Your answer should consist of the lines in the data below that contain "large".

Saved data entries
= = = =

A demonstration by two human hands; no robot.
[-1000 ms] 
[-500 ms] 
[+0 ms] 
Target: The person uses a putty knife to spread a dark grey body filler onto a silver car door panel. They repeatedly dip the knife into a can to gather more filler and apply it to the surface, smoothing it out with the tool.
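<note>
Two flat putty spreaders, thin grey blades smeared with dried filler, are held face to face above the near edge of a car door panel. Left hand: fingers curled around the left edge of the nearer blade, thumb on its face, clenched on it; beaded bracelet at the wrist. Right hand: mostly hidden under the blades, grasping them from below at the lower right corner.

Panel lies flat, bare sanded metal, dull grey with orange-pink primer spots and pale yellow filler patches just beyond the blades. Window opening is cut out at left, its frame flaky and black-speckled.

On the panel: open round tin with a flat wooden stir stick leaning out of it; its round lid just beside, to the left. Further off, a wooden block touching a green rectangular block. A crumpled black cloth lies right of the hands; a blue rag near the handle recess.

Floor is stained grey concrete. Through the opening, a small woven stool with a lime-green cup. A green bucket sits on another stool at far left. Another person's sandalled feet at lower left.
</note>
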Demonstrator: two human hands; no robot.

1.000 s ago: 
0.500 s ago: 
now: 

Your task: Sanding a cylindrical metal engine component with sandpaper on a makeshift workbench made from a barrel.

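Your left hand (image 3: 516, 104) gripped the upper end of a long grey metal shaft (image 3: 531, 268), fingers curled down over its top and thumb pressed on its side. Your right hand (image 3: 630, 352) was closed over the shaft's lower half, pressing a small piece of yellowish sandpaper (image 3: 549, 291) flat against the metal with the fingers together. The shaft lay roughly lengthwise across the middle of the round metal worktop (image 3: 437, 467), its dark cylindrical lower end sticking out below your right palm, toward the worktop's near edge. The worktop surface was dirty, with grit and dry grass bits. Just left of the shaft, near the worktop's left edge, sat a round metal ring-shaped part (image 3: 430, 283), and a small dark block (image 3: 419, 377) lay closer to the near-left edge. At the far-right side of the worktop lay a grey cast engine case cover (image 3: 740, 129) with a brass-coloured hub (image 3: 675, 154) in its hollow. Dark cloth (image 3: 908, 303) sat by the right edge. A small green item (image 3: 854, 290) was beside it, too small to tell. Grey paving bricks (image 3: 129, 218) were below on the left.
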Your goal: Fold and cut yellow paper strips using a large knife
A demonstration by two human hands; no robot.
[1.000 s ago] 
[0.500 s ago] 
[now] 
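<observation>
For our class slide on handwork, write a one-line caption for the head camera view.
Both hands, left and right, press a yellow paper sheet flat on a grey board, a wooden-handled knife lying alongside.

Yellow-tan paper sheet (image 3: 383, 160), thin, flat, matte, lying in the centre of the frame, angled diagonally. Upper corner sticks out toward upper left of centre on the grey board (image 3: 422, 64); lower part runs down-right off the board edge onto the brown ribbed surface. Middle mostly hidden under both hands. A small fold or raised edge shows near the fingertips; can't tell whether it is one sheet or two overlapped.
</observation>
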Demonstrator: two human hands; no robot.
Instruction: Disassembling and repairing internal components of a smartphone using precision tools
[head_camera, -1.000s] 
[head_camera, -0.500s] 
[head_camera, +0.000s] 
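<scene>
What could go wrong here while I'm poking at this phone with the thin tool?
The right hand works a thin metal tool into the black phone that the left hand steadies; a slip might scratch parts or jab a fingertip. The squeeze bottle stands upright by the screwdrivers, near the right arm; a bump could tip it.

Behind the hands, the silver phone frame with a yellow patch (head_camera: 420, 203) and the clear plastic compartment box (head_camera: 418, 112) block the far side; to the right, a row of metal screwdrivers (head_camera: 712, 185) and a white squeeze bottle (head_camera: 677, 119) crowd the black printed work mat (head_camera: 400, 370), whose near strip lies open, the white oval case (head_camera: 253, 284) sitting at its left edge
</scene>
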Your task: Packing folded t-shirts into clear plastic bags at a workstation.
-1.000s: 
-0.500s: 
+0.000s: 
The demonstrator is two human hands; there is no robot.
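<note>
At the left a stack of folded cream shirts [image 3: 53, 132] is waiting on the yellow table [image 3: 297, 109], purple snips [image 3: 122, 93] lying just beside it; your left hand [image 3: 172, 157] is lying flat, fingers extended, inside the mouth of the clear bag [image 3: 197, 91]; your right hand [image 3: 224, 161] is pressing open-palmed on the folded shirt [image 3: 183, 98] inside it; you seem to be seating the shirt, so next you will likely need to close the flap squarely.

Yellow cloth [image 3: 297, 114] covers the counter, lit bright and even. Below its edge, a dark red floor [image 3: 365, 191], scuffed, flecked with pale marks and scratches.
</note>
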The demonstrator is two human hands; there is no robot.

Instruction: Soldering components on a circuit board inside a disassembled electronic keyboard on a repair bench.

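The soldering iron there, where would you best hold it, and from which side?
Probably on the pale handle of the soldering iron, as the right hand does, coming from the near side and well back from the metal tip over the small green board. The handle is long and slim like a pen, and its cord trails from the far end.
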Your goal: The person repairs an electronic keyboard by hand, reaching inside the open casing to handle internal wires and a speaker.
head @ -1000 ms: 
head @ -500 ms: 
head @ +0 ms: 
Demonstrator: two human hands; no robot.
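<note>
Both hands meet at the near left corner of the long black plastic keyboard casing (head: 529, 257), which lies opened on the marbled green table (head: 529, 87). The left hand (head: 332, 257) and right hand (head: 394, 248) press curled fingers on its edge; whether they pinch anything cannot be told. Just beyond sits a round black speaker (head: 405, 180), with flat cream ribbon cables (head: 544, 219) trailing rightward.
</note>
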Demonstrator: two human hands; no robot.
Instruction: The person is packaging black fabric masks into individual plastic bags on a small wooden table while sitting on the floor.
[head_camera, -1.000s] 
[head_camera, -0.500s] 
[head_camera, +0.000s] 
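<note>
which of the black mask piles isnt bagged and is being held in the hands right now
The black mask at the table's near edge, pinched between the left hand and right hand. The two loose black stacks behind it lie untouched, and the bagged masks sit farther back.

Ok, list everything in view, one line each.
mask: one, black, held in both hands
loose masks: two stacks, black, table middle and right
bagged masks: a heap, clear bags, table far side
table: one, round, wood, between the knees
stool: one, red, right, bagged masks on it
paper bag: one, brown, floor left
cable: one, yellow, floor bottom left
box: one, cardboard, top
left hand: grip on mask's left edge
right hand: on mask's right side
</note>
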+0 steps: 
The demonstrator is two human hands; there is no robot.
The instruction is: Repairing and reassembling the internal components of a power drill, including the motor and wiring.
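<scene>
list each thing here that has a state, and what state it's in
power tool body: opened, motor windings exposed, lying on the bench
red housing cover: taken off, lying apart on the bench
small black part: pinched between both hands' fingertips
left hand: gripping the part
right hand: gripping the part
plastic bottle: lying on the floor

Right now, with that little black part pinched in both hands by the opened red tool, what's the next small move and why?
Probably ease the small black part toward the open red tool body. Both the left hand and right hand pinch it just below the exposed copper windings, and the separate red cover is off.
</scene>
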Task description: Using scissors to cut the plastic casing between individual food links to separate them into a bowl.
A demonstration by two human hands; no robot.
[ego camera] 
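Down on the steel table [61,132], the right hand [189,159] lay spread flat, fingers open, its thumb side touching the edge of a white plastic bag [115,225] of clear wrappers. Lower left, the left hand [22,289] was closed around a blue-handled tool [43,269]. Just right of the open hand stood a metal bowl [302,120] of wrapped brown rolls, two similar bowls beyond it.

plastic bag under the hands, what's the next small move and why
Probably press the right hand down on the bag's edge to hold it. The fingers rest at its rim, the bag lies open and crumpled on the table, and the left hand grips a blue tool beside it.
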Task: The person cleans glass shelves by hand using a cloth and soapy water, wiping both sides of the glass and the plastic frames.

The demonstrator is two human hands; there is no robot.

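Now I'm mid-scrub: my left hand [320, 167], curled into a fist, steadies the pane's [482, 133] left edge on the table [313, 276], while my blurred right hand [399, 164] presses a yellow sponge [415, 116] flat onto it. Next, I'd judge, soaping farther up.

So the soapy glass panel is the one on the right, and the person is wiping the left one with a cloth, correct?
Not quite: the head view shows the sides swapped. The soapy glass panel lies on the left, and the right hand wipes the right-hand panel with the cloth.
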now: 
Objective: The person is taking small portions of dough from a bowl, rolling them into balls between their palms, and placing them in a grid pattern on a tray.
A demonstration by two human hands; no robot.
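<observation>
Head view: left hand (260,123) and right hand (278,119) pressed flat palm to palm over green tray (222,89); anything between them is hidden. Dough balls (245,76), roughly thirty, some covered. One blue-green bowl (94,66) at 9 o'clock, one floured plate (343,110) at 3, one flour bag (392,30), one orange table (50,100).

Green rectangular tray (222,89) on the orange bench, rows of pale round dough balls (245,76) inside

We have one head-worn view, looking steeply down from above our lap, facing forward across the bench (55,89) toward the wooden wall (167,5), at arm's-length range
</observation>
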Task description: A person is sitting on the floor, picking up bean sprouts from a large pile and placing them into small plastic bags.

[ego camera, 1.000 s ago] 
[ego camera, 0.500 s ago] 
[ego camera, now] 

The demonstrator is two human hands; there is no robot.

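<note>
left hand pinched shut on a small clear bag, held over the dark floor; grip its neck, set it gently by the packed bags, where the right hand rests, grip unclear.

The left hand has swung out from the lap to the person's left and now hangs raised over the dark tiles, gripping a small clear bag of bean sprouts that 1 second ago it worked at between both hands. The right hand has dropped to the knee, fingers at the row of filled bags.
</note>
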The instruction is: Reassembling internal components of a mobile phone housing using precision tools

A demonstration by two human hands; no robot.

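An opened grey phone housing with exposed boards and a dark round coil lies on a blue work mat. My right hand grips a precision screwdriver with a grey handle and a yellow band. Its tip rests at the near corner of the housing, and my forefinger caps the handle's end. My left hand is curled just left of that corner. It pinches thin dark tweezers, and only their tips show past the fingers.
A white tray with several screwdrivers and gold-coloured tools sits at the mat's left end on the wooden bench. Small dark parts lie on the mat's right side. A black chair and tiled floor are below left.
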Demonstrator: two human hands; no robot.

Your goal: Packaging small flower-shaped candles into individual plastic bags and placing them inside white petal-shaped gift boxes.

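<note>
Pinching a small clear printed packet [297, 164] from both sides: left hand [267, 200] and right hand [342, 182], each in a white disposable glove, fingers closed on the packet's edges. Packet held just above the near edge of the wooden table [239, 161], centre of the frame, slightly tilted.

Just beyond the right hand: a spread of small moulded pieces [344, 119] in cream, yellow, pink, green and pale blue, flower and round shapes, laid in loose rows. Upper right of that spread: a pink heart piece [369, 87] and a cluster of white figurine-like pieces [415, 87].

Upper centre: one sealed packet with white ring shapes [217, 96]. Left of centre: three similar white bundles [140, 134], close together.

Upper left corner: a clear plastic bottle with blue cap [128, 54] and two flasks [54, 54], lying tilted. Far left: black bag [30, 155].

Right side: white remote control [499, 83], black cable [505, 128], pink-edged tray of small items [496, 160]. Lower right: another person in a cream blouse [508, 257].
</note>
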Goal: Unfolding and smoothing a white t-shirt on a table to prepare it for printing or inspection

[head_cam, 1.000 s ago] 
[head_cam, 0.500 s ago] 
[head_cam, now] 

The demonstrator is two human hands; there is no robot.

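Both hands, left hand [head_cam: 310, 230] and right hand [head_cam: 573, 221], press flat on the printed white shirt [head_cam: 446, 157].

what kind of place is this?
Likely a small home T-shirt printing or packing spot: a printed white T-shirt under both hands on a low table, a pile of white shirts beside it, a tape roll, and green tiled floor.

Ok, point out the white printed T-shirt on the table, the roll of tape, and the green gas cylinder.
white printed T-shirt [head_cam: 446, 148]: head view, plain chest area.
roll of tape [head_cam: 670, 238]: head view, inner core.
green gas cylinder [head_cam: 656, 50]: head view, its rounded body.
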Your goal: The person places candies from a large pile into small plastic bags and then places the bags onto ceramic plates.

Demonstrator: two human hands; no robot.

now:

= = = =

■ Task result
Your goal: Fold and cut yellow paper strips using a large knife
Task description: A person is sitting on the floor, picking up bean sprouts from a large pile and placing them into small plastic bags.
Your goal: The person places candies from a large pile into small plastic bags and then places the bags onto ceramic plates.

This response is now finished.